The Centre’s reported move to usher in a uniform drug licensing regime all over the country is just what the doctor ordered. A government expert panel recently emphasised the need for uniform implementation of documentation and dossier-based approval processes to ensure consistent drug quality and safety. A fragmented regulatory regime has clearly not worked, as is evident from the persistent issues of drug quality and efficacy.

There are 37 nodal agencies across states and Union Territories under the Central Drugs Standard Control Organisation (CDSCO) umbrella. The federal nature of drug regulations have, unfortunately, led to several states opting for regulatory forbearance in the name of ease of doing business. In 2020, drugs made by a Himachal Pradesh-based manufacturer killed 12 children in neighbouring Jammu & Kashmir—even though the products were flagged at least 19 times by various government drug laboratories. This is quite telling of the cost of siloed drug regulation in the country.Punitive powers of the drug licence issuing authority are exercised in widely varying ways. Ranbaxy whistleblower and drug safety advocate Dinesh Thakur points out, based on data from the Karnataka Drugs Control Department, that there is no uniformity among states on the length for which an erring manufacturer’s licence should be suspended.

While Himachal Pradesh opted for a 15-90 days licence suspension over the period that Thakur’s data covers, Uttarakhand suspended licences for a mere 20 days and Gujarat for just 1 day. Even these token penalties are not enforced properly—evident from zero legal challenge against the orders by the affected manufacturers. If production was actually suspended, at least some drug manufacturers would have exercised the legal option available to them under the Drugs and Cosmetics Act. There is little coordination among state regulators, as a result of which a drug manufactured in one state and identified as not of standard quality can freely be sold in another state.

To that end, a consolidated database of drugs—something that many experts argue could deal with the asymmetry of information regarding poor quality drugs—is a good practice. Unfortunately, it remains only on paper. The fact is that such a system would still be dependent on each state regulator updating details in a timely manner. Thus, a uniform approach that harmonises manufacturing standards, processes, and procedures of regulation is necessary. Indeed, centralised regulation and licensing have been a long-standing demand since the days of the Mashelkar Committee in 2003.A uniform system may be a bitter pill for those states that have attracted massive pharma investment with seemingly lenient regulations.

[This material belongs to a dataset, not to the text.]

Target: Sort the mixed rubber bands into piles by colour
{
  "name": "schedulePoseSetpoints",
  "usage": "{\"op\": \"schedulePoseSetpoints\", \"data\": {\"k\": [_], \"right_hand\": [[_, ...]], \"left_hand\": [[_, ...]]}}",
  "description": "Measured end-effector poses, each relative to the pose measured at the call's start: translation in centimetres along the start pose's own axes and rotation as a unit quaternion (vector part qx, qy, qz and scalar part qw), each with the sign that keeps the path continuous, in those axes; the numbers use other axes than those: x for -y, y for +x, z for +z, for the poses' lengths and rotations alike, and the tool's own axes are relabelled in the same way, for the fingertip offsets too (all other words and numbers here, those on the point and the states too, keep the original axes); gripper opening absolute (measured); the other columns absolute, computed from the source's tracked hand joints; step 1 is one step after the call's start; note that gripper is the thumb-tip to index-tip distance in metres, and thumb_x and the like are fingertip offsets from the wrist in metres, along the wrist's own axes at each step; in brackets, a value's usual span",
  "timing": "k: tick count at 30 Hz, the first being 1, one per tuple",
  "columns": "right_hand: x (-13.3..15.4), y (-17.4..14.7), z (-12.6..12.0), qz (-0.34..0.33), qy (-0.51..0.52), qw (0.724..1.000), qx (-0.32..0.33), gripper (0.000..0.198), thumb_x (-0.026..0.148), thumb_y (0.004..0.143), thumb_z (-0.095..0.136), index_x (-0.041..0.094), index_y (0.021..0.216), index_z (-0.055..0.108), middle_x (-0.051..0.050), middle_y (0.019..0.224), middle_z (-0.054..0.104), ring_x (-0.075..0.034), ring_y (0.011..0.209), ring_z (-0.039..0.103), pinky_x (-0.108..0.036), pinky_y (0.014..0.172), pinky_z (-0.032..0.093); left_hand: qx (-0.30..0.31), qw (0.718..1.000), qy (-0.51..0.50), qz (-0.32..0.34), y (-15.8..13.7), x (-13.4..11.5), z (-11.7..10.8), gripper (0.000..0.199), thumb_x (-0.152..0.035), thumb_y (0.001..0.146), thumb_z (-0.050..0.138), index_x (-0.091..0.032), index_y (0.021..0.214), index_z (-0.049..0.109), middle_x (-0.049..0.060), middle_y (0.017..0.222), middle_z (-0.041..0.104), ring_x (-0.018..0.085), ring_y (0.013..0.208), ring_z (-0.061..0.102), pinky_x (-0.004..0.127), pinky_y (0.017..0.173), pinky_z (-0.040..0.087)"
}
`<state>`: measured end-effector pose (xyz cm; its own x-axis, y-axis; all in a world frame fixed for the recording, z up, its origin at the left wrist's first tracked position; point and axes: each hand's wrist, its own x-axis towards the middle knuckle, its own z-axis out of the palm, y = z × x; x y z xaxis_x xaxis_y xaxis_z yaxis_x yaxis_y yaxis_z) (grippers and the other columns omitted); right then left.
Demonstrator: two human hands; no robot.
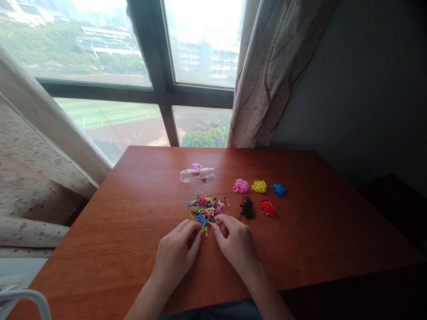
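A mixed heap of small, colourful, pear-shaped loops (204,206), which look like bulb safety pins, lies on the wooden table. My left hand (176,249) rests at the heap's near left edge, thumb and forefinger tips close together; whatever lies between them is too small to make out. At the near right edge, my right hand (236,242) has its thumb and forefinger around a yellow pin (214,222). Right of the heap are sorted piles: pink pins (241,186), yellow pins (259,186), blue pins (279,190), black pins (247,208) and red pins (267,208).
A clear plastic bottle (196,175) lies on its side behind the heap, with a pink item (196,166) beside it. The wooden table (116,231) ends at a window (160,93) with curtains (267,71). A white curved bar (28,294) stands at the lower left.
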<state>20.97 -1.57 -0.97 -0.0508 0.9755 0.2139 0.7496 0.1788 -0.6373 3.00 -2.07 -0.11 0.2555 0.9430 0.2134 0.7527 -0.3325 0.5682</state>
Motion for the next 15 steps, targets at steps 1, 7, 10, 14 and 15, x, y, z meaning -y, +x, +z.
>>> {"op": "schedulePoseSetpoints", "data": {"k": [1, 7, 10, 14, 15], "right_hand": [[0.2, 0.1, 0.1, 0.000, -0.014, 1.000, 0.006, 0.012, 0.022, 0.088, 0.060, 0.024, 0.097, 0.069, 0.000, 0.072, 0.068, -0.016, 0.064, 0.062, -0.024, 0.063, 0.040], [1.0, 0.1, 0.3, 0.001, -0.082, 0.996, 0.029, 0.017, 0.013, 0.084, 0.062, 0.026, 0.093, 0.067, 0.001, 0.076, 0.071, -0.017, 0.067, 0.065, -0.025, 0.058, 0.034], [1.3, 0.1, 0.3, 0.003, -0.098, 0.995, 0.023, 0.014, 0.013, 0.084, 0.061, 0.025, 0.089, 0.065, 0.000, 0.077, 0.071, -0.017, 0.069, 0.066, -0.025, 0.057, 0.033], [1.4, 0.2, 0.4, 0.006, -0.103, 0.995, 0.013, 0.012, 0.013, 0.086, 0.059, 0.024, 0.084, 0.064, 0.000, 0.077, 0.071, -0.018, 0.071, 0.066, -0.025, 0.058, 0.033], [1.4, 0.2, 0.4, 0.006, -0.099, 0.995, 0.011, 0.012, 0.014, 0.086, 0.059, 0.024, 0.084, 0.064, 0.000, 0.077, 0.071, -0.018, 0.070, 0.066, -0.025, 0.058, 0.034]], "left_hand": [[0.000, 1.000, 0.001, 0.002, 0.0, 0.0, 0.0, 0.013, -0.028, 0.093, 0.051, -0.024, 0.094, 0.063, 0.000, 0.084, 0.068, 0.014, 0.071, 0.066, 0.022, 0.062, 0.048], [0.000, 1.000, 0.022, 0.019, -0.1, 0.1, 0.3, 0.011, -0.026, 0.093, 0.050, -0.024, 0.093, 0.062, 0.001, 0.086, 0.068, 0.015, 0.073, 0.066, 0.023, 0.062, 0.047], [0.002, 1.000, 0.014, 0.018, -0.2, 0.1, 0.2, 0.011, -0.027, 0.093, 0.050, -0.024, 0.093, 0.061, 0.001, 0.086, 0.068, 0.015, 0.074, 0.066, 0.023, 0.062, 0.047], [0.007, 1.000, -0.001, 0.014, -0.2, 0.0, 0.0, 0.011, -0.027, 0.093, 0.050, -0.024, 0.093, 0.061, 0.000, 0.085, 0.068, 0.014, 0.072, 0.066, 0.023, 0.061, 0.047], [0.008, 1.000, -0.003, 0.013, -0.1, 0.0, 0.0, 0.011, -0.027, 0.093, 0.050, -0.024, 0.093, 0.061, 0.000, 0.085, 0.068, 0.014, 0.072, 0.065, 0.023, 0.061, 0.047]]}}
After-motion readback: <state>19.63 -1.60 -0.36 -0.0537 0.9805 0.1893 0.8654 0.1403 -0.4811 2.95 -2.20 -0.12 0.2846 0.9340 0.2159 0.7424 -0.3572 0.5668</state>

There will therefore be opposition to any such proposal on the grounds of an attack on federalism. Such moves must be resisted. The fact is that we are suffering, both as one of the largest consumers of medicines in the world and as the so-called pharmacy to the world, from poor drug regulation. Cough syrups made in the country were allegedly linked to the deaths of children in Gambia and Uzbekistan. This wasn’t a surprise as the US Food and Drugs Administration raised 21 Official Action Indications for Indian drugs, which means failure to comply with its standards,  between 2019 and 2023 so far. The Centre has made a fair beginning by mandating phase-wise compliance with the WHO’s Good Manufacturing Practices for manufacturers. It now needs to follow it up with a common drug licensing regime.